[Data excerpts]
============

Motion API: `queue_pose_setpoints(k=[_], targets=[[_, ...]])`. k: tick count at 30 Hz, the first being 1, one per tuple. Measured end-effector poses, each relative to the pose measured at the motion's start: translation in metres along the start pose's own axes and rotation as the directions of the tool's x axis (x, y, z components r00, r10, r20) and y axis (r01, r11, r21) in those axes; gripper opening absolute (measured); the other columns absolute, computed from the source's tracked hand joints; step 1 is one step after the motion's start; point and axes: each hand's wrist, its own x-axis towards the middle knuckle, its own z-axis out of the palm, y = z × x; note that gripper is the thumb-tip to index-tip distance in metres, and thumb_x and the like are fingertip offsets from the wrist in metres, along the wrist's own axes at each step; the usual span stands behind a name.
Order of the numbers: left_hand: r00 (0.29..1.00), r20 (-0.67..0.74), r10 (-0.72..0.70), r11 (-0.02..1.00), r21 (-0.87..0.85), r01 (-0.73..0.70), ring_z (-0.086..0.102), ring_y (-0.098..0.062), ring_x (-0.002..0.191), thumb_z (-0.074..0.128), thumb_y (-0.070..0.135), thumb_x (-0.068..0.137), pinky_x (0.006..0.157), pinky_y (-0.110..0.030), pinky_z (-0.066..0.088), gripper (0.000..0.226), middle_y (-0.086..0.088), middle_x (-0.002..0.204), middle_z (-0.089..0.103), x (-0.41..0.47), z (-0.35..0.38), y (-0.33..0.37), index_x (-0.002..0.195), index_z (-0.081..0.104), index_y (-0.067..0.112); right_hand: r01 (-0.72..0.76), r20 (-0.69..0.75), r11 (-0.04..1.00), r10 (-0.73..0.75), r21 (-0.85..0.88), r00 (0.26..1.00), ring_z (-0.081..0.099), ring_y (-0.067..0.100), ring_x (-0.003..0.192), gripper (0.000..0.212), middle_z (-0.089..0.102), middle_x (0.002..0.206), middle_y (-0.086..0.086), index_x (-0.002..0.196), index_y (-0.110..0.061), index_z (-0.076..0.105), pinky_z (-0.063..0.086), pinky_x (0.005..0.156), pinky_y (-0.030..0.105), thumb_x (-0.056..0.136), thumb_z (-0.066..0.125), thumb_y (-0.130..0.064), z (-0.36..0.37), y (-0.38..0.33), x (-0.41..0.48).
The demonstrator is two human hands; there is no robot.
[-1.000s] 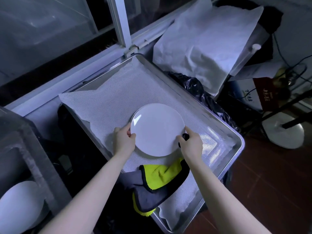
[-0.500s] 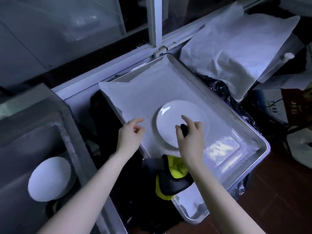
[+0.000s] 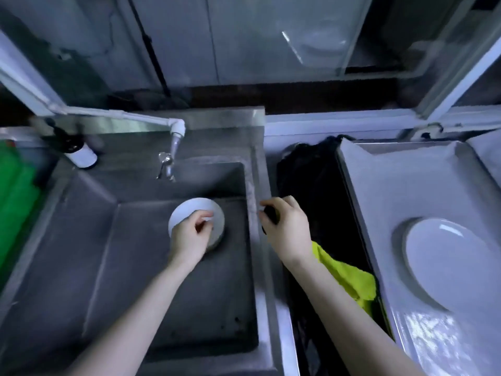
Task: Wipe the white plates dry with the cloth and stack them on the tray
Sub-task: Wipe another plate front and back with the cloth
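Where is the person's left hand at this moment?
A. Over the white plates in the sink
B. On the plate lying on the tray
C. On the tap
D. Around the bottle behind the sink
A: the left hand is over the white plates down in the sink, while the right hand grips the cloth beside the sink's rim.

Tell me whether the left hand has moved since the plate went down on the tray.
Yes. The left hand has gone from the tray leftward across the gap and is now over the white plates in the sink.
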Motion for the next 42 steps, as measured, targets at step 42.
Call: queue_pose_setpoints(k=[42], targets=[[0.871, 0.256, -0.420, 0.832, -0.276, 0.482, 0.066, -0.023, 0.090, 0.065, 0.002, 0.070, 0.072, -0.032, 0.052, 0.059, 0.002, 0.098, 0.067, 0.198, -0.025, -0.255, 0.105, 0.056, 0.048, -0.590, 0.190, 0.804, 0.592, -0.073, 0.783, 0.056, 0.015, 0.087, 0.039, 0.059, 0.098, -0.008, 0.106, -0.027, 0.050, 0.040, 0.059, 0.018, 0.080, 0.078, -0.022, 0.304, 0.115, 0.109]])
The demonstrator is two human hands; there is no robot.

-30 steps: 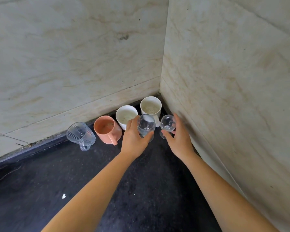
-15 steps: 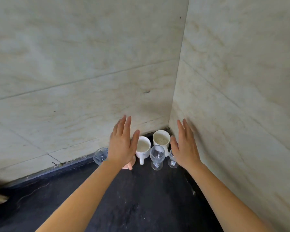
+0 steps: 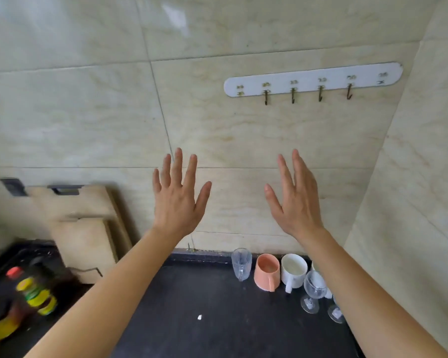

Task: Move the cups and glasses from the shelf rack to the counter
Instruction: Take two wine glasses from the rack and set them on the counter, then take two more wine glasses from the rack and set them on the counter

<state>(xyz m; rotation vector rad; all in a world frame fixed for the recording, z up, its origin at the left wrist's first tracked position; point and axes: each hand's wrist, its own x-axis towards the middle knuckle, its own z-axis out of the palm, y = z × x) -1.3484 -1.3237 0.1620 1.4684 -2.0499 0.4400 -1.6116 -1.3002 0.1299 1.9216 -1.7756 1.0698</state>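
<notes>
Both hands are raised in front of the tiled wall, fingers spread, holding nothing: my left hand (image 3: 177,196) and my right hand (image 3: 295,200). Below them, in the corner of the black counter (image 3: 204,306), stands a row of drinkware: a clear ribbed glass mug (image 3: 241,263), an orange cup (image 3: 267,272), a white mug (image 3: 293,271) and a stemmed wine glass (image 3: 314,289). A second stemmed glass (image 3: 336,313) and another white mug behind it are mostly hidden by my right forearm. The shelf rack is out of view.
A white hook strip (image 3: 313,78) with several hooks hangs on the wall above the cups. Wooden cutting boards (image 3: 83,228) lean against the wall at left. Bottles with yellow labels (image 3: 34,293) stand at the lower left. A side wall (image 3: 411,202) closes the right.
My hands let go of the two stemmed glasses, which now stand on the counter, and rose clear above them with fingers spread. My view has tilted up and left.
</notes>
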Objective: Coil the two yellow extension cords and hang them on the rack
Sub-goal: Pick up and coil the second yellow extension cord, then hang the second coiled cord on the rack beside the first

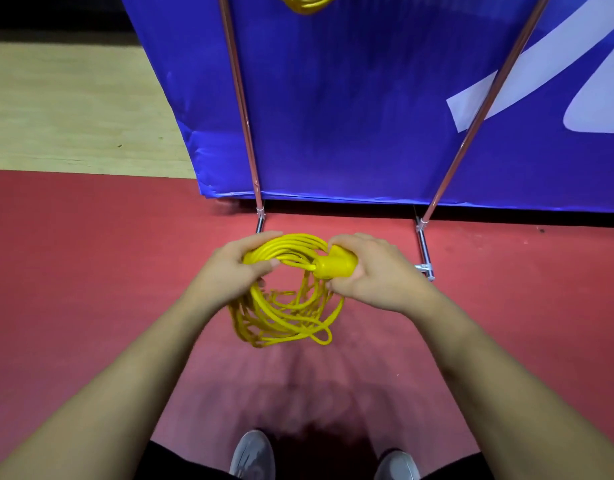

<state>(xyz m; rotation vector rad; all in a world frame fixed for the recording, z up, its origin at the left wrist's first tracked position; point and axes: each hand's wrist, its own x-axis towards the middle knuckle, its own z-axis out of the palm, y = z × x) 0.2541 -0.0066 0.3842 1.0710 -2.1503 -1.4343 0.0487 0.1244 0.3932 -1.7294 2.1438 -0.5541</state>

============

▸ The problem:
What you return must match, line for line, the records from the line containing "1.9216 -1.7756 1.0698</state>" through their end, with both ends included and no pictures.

▸ Your response:
<state>(xyz m; rotation vector rad; all in a world frame fixed for the recording, z up, its origin at the left wrist's first tracked position; point and axes: each hand's wrist, its own x-axis towards the middle knuckle, its own z-axis out of the palm, y = z × x) -1.3484 -1.3237 0.1620 1.4684 -2.0499 0.4400 -1.6116 -1.3002 0.1299 1.9216 -1.7756 1.0698</state>
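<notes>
Both hands are raised in front of the tiled wall, fingers spread, holding nothing: my left hand (image 3: 177,196) and my right hand (image 3: 295,200). Below them, in the corner of the black counter (image 3: 204,306), stands a row of drinkware: a clear ribbed glass mug (image 3: 241,263), an orange cup (image 3: 267,272), a white mug (image 3: 293,271) and a stemmed wine glass (image 3: 314,289). A second stemmed glass (image 3: 336,313) and another white mug behind it are mostly hidden by my right forearm. The shelf rack is out of view.
A white hook strip (image 3: 313,78) with several hooks hangs on the wall above the cups. Wooden cutting boards (image 3: 83,228) lean against the wall at left. Bottles with yellow labels (image 3: 34,293) stand at the lower left. A side wall (image 3: 411,202) closes the right.
My hands let go of the two stemmed glasses, which now stand on the counter, and rose clear above them with fingers spread. My view has tilted up and left.
</notes>
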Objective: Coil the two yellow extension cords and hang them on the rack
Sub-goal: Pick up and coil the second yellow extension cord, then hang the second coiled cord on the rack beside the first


<state>(xyz m; rotation vector rad; all in a world frame fixed for the recording, z up, its origin at the left wrist's first tracked position; point and axes: each hand's wrist, its own x-axis towards the middle knuckle, its own z-axis out of the palm, y = z × x) 0.2541 -0.0066 0.3842 1.0710 -2.1503 -1.4343 0.0487 0.1244 0.3932 -1.7294 2.1438 -0.5541</state>

No more output is required for this exercise.